§ What to work on
Print exactly the lines below between the line holding "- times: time" and the line holding "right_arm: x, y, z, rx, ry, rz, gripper", inclusive, and nothing more.

---*---

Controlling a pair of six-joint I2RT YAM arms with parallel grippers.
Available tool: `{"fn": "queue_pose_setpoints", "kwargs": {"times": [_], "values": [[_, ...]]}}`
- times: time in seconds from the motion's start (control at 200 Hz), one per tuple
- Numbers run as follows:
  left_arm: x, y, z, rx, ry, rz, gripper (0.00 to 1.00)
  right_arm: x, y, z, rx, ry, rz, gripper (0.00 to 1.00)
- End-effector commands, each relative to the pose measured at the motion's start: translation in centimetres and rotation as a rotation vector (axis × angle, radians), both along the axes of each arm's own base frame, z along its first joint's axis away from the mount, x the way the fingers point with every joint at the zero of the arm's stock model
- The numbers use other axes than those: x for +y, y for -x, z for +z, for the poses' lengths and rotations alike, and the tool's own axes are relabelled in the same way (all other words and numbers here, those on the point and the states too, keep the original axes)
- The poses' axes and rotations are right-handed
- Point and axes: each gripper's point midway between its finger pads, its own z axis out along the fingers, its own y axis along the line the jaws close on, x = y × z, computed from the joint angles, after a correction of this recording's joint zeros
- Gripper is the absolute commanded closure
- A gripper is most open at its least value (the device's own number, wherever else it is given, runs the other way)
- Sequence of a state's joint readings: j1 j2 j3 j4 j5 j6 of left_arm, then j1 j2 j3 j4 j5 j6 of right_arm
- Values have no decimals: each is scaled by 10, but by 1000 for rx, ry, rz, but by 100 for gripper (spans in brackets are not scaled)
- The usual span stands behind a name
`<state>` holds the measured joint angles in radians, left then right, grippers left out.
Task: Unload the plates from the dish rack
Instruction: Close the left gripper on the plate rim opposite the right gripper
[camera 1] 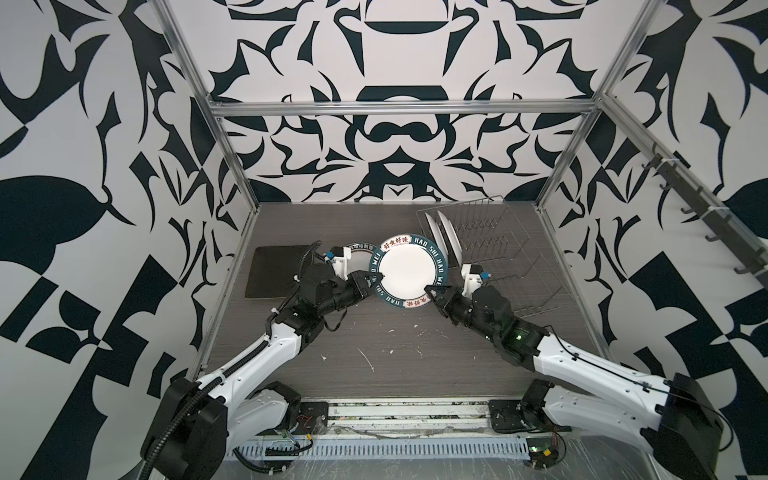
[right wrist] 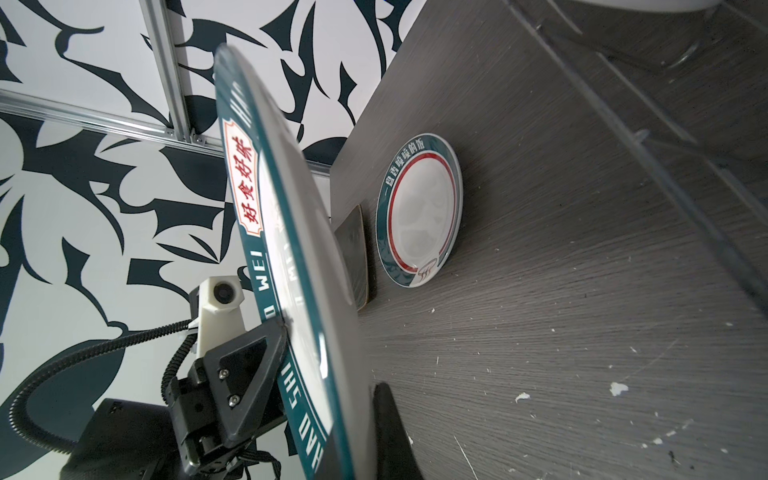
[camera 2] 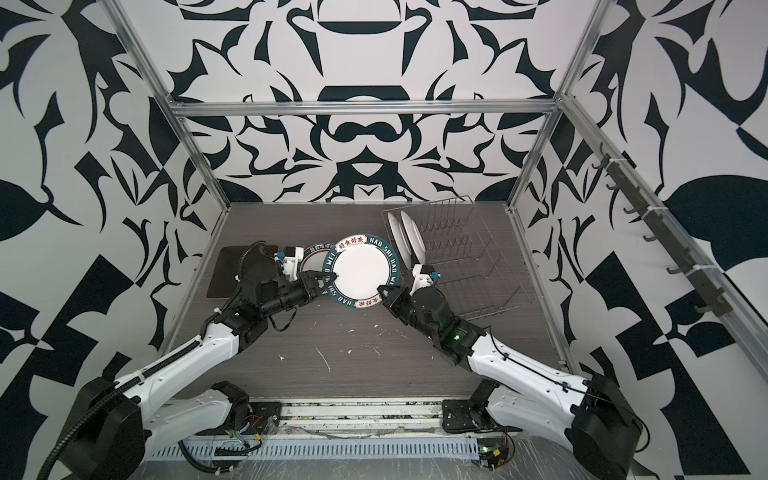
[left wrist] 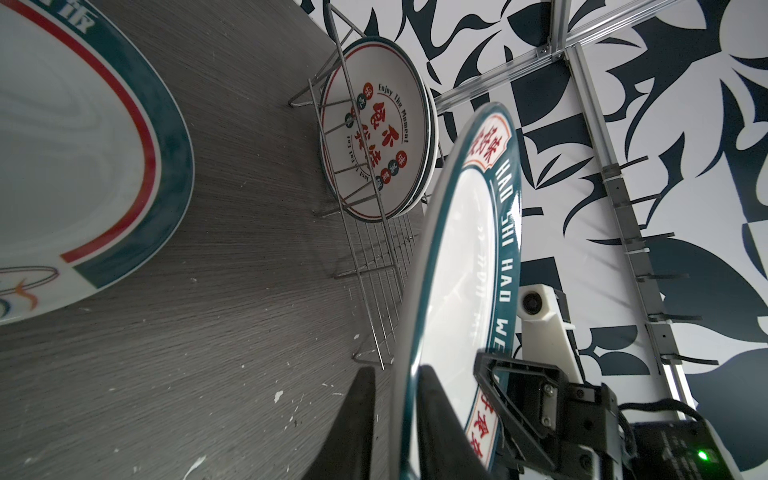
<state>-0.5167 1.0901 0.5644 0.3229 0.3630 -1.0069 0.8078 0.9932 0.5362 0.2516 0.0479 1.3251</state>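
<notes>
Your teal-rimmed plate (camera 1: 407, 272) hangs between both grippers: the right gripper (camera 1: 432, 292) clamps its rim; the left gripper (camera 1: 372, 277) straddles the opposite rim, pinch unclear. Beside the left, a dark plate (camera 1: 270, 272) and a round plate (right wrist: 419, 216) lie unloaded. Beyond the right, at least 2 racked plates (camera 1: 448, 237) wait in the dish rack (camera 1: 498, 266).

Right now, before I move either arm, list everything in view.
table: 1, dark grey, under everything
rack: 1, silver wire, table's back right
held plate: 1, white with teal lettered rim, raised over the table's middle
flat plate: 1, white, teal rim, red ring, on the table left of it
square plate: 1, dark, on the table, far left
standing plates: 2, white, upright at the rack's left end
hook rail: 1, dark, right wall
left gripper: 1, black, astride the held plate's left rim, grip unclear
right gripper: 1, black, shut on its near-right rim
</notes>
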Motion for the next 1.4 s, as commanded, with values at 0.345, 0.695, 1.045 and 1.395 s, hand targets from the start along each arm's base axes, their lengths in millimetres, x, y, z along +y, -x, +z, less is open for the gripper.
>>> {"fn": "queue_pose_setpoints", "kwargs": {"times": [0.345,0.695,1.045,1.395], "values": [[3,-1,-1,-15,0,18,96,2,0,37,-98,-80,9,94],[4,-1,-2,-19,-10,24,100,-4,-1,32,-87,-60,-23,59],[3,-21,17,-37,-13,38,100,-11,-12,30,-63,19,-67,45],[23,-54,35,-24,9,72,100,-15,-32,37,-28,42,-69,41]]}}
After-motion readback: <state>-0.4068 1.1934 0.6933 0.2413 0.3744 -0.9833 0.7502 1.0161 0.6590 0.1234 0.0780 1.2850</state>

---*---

§ Result below
- times: time in seconds from the motion's start (control at 200 Hz), one per tuple
- Numbers run as follows:
  left_arm: x, y, z, rx, ry, rz, gripper (0.00 to 1.00)
  right_arm: x, y, z, rx, ry, rz, gripper (0.00 to 1.00)

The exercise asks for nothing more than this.